Why LED Volume Instead of Green Screen

If you’re not familiar with LED volume production (sometimes called virtual production or LED wall production), here’s the short version: instead of shooting talent and products against a green screen and compositing backgrounds in post, you shoot against a massive curved LED wall displaying the actual environments in real time. For this project, we used the LED volume stage at Vossler Studios in Kirkland, WA — and it changed everything about how we approached the shoot.

1. The client sees the final look on set — not later.

With a green screen, there’s always a gap between what you shoot and what the final composite looks like. Even if you perform live keys, there can be spill and aliasing that isn’t a good look. With LED volume, the backgrounds are live and adjustable. When VML and the Qualcomm team walked on set, they could see exactly how each scene would look in real time. That creates excitement, speeds up approvals, and eliminates the “that’s not what I pictured” conversation in post.

2. Lighting matches automatically.

This is the technical win that most people underestimate. An LED wall doesn’t just display a background — it lights the subject. The color temperature, the ambient glow, the reflections on the product — all of it matches the environment naturally. From there, production lighting can be set up to add and accentuate. On green screen, your lighting team is guessing. On an LED volume, they’re reacting to what’s actually there.

3. You move faster.

Changing locations on a green screen shoot means changing your entire lighting setup, adjusting color references, and hoping post can make it all match. On an LED wall, changing locations can be as simple as loading the next background. We shot 25 distinct scenes — real-life environments and colored gradient backgrounds — across two production days. That efficiency is nearly impossible with traditional methods.

Talent wearing mixed reality headset and red jacket performing on LED volume stage displaying dramatic volcanic landscape with fiery skies at Vossler Studios for Qualcomm XR product shoot

Pre-Production: Where Complex Shoots Are Won or Lost

A shoot this dense demands a lot of coordination in pre-production. Our team met with VML multiple times through pre-pro to lock in feasibility and approach for their creative vision and deliverables. That included:

  • Venue recommendation and acquisition — We identified and secured the LED volume stage at Vossler Studios as the right environment for this scope
  • Crew assembly — 15 crew members across key positions, hand-picked for this type of work
  • Scene and shot scheduling — 25 scenes organized by setup efficiency, not just creative order, to maximize our two shoot days
  • Talent casting support — 3 on-camera talent, cast to fit the brand and product positioning
  • Creative feasibility consulting — Working with VML to ensure every concept was achievable within the LED volume format, including discussing what would and wouldn’t translate from their storyboards to the wall
  • Background asset review — VML’s team identified potential backgrounds for the scenes that matched their creative, and we advised on the technical specs and best options based on perspective, lighting, and more

Virtual production technician monitoring Unreal Engine content, live camera feeds, and LED wall management software at workstation during Qualcomm XR shoot

Production: 25 Scenes, Two Days, Zero Overruns

On set, we had roughly 25–30 people at any given time: 15 crew, 3 talent, and 8–10 representatives from the client and agency side.

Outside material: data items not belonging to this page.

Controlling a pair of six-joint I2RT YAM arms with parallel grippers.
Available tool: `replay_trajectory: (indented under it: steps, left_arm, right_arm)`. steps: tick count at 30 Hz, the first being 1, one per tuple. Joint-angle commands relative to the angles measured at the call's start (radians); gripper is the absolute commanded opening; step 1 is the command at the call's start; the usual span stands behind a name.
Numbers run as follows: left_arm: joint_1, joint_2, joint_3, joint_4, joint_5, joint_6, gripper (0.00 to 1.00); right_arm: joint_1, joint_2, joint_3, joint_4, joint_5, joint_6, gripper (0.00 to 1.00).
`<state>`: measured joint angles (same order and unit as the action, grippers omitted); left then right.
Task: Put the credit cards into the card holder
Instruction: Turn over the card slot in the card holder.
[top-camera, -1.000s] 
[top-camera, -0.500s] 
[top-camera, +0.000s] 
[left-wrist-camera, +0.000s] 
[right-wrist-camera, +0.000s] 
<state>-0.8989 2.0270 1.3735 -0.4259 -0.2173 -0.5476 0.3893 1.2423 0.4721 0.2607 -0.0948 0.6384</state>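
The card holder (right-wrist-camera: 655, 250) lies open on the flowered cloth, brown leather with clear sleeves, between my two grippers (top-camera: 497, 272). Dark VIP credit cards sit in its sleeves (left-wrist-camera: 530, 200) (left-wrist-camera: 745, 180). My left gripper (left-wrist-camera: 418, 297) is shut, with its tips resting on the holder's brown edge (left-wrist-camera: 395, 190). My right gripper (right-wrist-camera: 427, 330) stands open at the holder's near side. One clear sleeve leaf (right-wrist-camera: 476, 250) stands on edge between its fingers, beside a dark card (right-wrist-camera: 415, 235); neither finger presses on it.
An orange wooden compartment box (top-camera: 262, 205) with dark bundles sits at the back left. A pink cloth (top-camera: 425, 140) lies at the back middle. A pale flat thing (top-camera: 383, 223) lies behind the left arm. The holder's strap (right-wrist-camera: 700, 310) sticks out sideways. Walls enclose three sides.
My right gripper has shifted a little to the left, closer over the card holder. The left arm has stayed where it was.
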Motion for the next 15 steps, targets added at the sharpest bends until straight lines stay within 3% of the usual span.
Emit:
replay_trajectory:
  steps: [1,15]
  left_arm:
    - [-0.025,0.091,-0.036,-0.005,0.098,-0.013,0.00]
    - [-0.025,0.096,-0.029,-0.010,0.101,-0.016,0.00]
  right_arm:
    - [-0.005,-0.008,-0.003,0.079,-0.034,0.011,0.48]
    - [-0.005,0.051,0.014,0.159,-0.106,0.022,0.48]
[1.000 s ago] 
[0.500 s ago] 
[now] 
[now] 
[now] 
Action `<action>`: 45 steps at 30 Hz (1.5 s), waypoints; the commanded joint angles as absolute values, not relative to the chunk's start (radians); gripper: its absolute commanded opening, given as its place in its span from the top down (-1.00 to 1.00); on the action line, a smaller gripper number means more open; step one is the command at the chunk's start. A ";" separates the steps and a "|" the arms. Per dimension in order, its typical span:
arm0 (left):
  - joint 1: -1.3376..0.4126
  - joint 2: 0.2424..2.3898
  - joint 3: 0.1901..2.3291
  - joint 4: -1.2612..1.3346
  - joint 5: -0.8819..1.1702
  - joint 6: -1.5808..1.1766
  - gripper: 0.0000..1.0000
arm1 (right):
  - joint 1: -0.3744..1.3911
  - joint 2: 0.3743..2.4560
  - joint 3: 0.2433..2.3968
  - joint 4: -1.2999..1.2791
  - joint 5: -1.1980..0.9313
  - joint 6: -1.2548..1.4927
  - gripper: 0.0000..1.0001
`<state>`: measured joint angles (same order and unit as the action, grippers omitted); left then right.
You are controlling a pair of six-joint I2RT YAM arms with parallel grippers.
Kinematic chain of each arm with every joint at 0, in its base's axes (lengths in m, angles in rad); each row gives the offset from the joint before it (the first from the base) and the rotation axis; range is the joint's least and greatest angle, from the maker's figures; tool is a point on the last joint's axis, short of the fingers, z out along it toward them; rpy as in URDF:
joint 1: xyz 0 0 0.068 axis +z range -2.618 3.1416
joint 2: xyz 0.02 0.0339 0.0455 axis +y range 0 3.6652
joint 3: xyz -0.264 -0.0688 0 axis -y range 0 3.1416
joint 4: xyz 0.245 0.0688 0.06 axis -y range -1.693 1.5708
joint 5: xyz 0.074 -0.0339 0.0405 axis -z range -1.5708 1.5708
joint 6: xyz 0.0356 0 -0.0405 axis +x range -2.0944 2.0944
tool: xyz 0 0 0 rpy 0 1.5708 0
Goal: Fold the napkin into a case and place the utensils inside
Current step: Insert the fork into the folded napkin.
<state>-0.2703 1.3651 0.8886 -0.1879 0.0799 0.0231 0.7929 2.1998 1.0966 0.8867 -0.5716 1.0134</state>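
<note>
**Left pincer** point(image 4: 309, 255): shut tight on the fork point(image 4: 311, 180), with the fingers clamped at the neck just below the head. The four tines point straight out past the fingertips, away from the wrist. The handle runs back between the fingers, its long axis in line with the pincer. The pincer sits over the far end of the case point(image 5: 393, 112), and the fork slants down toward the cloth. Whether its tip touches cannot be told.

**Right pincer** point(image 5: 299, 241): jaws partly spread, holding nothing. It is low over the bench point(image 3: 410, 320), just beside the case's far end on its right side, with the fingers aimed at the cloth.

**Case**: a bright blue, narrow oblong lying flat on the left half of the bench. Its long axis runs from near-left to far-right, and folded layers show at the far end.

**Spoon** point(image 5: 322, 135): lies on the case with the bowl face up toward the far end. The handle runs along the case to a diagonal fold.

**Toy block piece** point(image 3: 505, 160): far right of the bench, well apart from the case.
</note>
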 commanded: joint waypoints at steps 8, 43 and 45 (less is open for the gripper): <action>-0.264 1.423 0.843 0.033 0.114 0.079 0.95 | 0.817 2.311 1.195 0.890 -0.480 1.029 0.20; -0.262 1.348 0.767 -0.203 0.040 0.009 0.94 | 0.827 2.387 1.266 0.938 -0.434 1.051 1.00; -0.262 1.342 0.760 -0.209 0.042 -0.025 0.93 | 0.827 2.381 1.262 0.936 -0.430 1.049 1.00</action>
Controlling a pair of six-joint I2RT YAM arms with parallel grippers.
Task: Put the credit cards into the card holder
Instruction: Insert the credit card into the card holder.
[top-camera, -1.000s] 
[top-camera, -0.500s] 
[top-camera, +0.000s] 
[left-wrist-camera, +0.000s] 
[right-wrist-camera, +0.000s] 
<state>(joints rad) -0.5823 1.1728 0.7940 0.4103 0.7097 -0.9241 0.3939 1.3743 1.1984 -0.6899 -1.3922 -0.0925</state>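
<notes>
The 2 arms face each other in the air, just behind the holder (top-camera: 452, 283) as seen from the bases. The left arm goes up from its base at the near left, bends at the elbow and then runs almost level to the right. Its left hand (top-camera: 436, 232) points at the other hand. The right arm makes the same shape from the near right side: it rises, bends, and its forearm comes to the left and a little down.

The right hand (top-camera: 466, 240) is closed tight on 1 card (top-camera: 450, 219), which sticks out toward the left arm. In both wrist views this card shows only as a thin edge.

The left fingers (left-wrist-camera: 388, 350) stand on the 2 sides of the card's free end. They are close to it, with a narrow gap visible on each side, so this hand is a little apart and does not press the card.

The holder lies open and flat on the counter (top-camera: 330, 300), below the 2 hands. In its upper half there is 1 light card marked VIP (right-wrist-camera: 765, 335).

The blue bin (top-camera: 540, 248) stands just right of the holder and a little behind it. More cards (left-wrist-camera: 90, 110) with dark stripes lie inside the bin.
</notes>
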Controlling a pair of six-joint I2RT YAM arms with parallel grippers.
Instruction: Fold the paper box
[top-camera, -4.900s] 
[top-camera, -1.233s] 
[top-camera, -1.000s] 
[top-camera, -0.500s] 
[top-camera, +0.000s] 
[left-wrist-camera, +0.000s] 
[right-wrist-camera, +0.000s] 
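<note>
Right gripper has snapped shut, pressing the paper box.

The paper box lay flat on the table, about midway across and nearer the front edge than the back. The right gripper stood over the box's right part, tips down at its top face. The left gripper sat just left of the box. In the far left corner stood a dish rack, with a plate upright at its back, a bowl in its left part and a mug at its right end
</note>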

That’s a lot of stakeholders to manage — and a lot of input to coordinate for every take.

Director-led communication flow. Our in-house directors served as the central hub between client, agency, crew, and talent. Instead of notes flowing in six directions, everything filtered through one decision point. That kept the set focused and the shoot moving.

Agency VFX coordination. We worked directly with VML’s VFX supervisors to ensure they got precise measurements of any on-screen movement needed for post-production work. When you’re shooting for composite and digital integration, those details matter — miss a measurement and you’re setting your post team up for hours of needless work.

Real-time schedule management. Despite multiple on-set adjustments, last-minute creative additions, and the inevitable real-time schedule changes that come with a shoot this complex, we wrapped exactly as predicted — and captured additional bonus assets and last-minute requests on top of the original scope.

That last point is worth emphasizing. Wrapping on time on a 25-scene shoot with 30 people on set isn’t luck. It’s the result of pre-production discipline, efficient scheduling, and a crew that knows how to adapt without losing momentum.

Behind-the-scenes of Qualcomm XR shoot — talent wearing smart glasses and backpack on LED volume stage with alpine mountain lake landscape displayed on curved LED video wall

Final camera-ready shot from Qualcomm XR virtual production — model wearing smart XR glasses against LED wall background of snow-covered mountain peaks and turquoise alpine lake

The Results

The assets from this shoot now make up the visual foundation of Qualcomm’s XR product pages at qualcomm.com/xr-vr-ar — product sizzles, hero banners, feature videos, and stills across their MR, VR, AR, and AI glasses lines.

When a Fortune 500 technology company trusts your production to be the face of an entire product category on their website, that says something about the quality of the work and the reliability of the process.

Behind-the-scenes on-set — talent wearing white XR headset on LED volume stage with modern living room interior on LED wall, director giving direction, cinema camera on robotic motion control arm with VFX tracking markers

What This Means for Your Next Product Shoot

If you’re planning a product launch, campaign shoot, or asset library build, here are the takeaways from this project:

Consider LED volume if you need various environments. The break-even point is usually around 4–6 distinct scenes. Beyond that, LED volume starts saving significant time and money compared to location shoots.

Invest in pre-production proportionally to complexity. The more scenes, talent, and stakeholders involved, the more pre-production matters. We spent substantial time in planning meetings with VML — and that’s exactly why the shoot ran clean.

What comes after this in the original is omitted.